EXERCISE BRIEF.
Without including any pictures, give back all of the data exactly.

SUPPLIED MATERIAL.
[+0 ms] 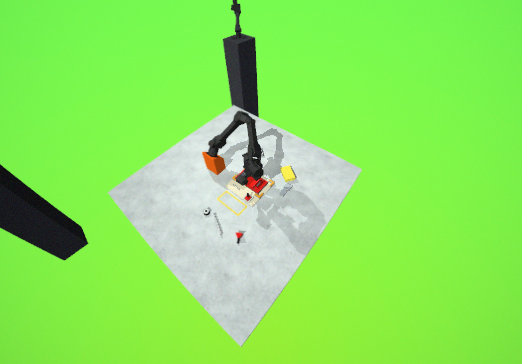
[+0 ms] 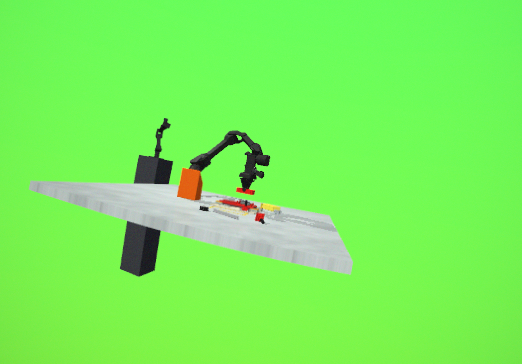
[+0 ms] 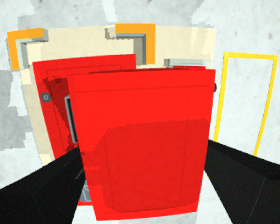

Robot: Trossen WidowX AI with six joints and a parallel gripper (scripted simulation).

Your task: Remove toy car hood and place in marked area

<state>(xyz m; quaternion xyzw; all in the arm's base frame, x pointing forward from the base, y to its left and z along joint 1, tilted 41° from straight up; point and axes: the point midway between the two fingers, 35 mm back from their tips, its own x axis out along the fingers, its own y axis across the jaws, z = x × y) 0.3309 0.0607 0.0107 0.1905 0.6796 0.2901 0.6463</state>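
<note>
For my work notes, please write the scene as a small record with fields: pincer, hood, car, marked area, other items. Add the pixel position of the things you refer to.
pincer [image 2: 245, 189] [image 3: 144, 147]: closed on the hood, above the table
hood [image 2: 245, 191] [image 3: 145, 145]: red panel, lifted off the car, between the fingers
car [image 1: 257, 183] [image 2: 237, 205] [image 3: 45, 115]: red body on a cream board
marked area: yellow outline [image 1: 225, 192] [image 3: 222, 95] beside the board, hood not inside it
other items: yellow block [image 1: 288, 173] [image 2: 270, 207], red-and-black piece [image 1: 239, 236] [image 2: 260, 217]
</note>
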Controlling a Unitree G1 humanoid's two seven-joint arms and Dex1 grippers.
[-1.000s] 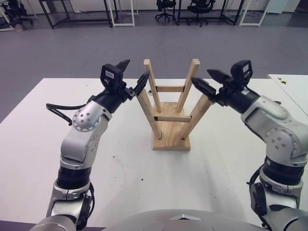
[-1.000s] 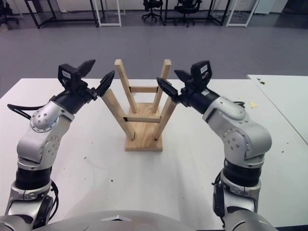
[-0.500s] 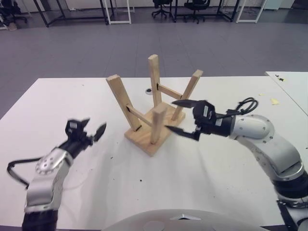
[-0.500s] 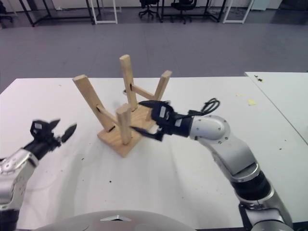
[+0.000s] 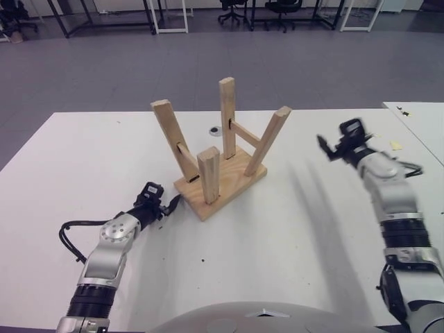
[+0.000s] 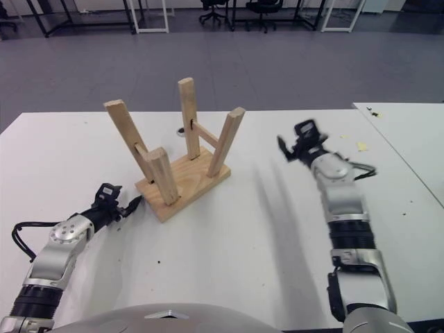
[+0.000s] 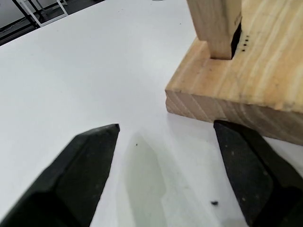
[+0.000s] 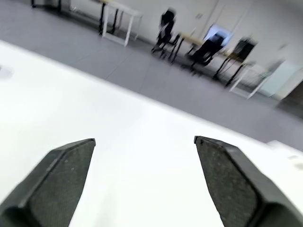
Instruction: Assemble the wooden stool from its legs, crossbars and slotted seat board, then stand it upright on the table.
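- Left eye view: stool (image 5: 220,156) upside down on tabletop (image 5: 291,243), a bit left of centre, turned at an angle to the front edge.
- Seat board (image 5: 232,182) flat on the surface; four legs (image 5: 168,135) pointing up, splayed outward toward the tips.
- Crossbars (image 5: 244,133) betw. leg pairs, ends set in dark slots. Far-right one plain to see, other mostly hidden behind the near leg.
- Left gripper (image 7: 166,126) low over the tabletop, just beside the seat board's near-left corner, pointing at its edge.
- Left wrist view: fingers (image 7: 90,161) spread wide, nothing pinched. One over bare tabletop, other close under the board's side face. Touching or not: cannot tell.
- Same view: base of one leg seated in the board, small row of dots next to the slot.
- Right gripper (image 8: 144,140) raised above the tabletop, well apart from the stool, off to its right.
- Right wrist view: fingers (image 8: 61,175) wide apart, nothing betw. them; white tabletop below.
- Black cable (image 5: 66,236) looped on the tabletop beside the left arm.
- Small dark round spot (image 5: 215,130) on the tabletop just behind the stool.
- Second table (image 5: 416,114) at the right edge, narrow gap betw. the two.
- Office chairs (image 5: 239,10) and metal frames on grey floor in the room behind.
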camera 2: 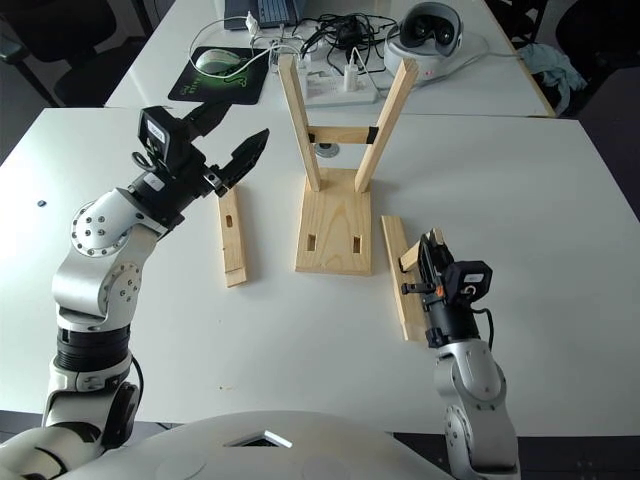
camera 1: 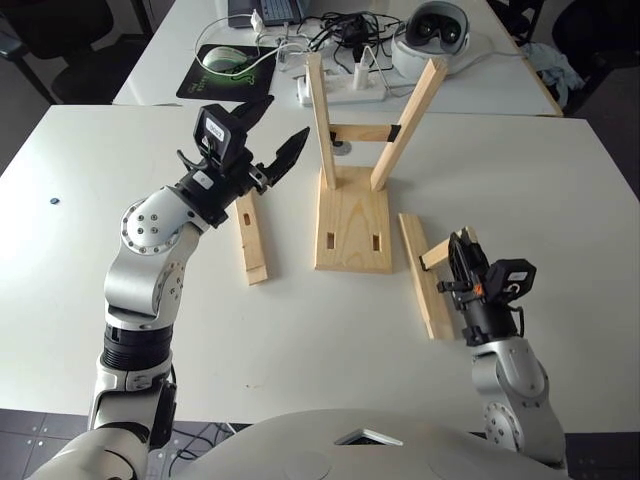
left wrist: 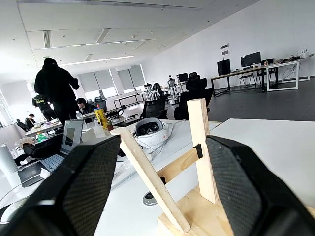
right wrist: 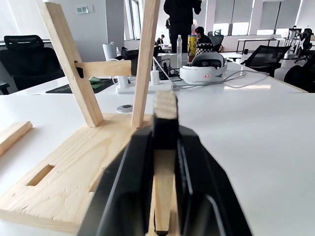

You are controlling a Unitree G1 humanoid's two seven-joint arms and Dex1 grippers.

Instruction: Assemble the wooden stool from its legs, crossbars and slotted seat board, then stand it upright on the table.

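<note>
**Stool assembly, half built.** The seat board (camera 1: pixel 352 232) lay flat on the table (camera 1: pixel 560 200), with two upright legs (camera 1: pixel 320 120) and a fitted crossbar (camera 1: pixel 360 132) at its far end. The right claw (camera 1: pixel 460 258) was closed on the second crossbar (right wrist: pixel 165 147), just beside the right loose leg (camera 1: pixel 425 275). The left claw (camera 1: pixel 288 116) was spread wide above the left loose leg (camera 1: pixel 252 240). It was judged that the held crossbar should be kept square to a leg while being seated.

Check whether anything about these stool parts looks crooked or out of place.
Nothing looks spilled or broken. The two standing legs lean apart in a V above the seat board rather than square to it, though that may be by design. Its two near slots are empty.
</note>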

OUTPUT FOR THIS TASK.
[+0 ms] 
[+0 ms] 
[+0 ms] 

Robot: Trossen WidowX AI with six joints and a parallel gripper (scripted simulation).

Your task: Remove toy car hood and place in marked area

<state>(xyz m; quaternion xyzw; all in the arm's base frame, x pointing forward from the base, y to its left and z along joint 1, tilted 41° from straight up; point and axes: the point midway between the two fingers, 35 mm back from their tips, its own x axis out along the fingers, its own y axis across the jaws, z = x × y) 0.3309 0.0607 0.0107 0.1905 0.6796 0.2901 0.6463</state>
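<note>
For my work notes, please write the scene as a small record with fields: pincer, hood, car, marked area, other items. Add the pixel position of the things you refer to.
pincer [image 2: 245, 189] [image 3: 144, 147]: closed on the hood, above the table
hood [image 2: 245, 191] [image 3: 145, 145]: red panel, lifted off the car, between the fingers
car [image 1: 257, 183] [image 2: 237, 205] [image 3: 45, 115]: red body on a cream board
marked area: yellow outline [image 1: 225, 192] [image 3: 222, 95] beside the board, hood not inside it
other items: yellow block [image 1: 288, 173] [image 2: 270, 207], red-and-black piece [image 1: 239, 236] [image 2: 260, 217]
</note>
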Controlling a Unitree G1 humanoid's two seven-joint arms and Dex1 grippers.
[-1.000s] 
[-1.000s] 
[-0.500s] 
[-0.500s] 
[+0.000s] 
[+0.000s] 
[+0.000s] 
[+0.000s] 
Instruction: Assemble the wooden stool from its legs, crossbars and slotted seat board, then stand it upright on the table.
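- Left eye view: stool (image 5: 220,156) upside down on tabletop (image 5: 291,243), a bit left of centre, turned at an angle to the front edge.
- Seat board (image 5: 232,182) flat on the surface; four legs (image 5: 168,135) pointing up, splayed outward toward the tips.
- Crossbars (image 5: 244,133) betw. leg pairs, ends set in dark slots. Far-right one plain to see, other mostly hidden behind the near leg.
- Left gripper (image 7: 166,126) low over the tabletop, just beside the seat board's near-left corner, pointing at its edge.
- Left wrist view: fingers (image 7: 90,161) spread wide, nothing pinched. One over bare tabletop, other close under the board's side face. Touching or not: cannot tell.
- Same view: base of one leg seated in the board, small row of dots next to the slot.
- Right gripper (image 8: 144,140) raised above the tabletop, well apart from the stool, off to its right.
- Right wrist view: fingers (image 8: 61,175) wide apart, nothing betw. them; white tabletop below.
- Black cable (image 5: 66,236) looped on the tabletop beside the left arm.
- Small dark round spot (image 5: 215,130) on the tabletop just behind the stool.
- Second table (image 5: 416,114) at the right edge, narrow gap betw. the two.
- Office chairs (image 5: 239,10) and metal frames on grey floor in the room behind.
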camera 2: 
camera 1: 
left wrist: 
right wrist: 

You are controlling a Unitree G1 humanoid's two seven-joint arms and Dex1 grippers.

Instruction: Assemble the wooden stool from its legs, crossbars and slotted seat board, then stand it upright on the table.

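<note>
**Stool assembly, half built.** The seat board (camera 1: pixel 352 232) lay flat on the table (camera 1: pixel 560 200), with two upright legs (camera 1: pixel 320 120) and a fitted crossbar (camera 1: pixel 360 132) at its far end. The right claw (camera 1: pixel 460 258) was closed on the second crossbar (right wrist: pixel 165 147), just beside the right loose leg (camera 1: pixel 425 275). The left claw (camera 1: pixel 288 116) was spread wide above the left loose leg (camera 1: pixel 252 240). It was judged that the held crossbar should be kept square to a leg while being seated.

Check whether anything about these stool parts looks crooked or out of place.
Nothing looks spilled or broken. The two standing legs lean apart in a V above the seat board rather than square to it, though that may be by design. Its two near slots are empty.
</note>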

This completes the answer.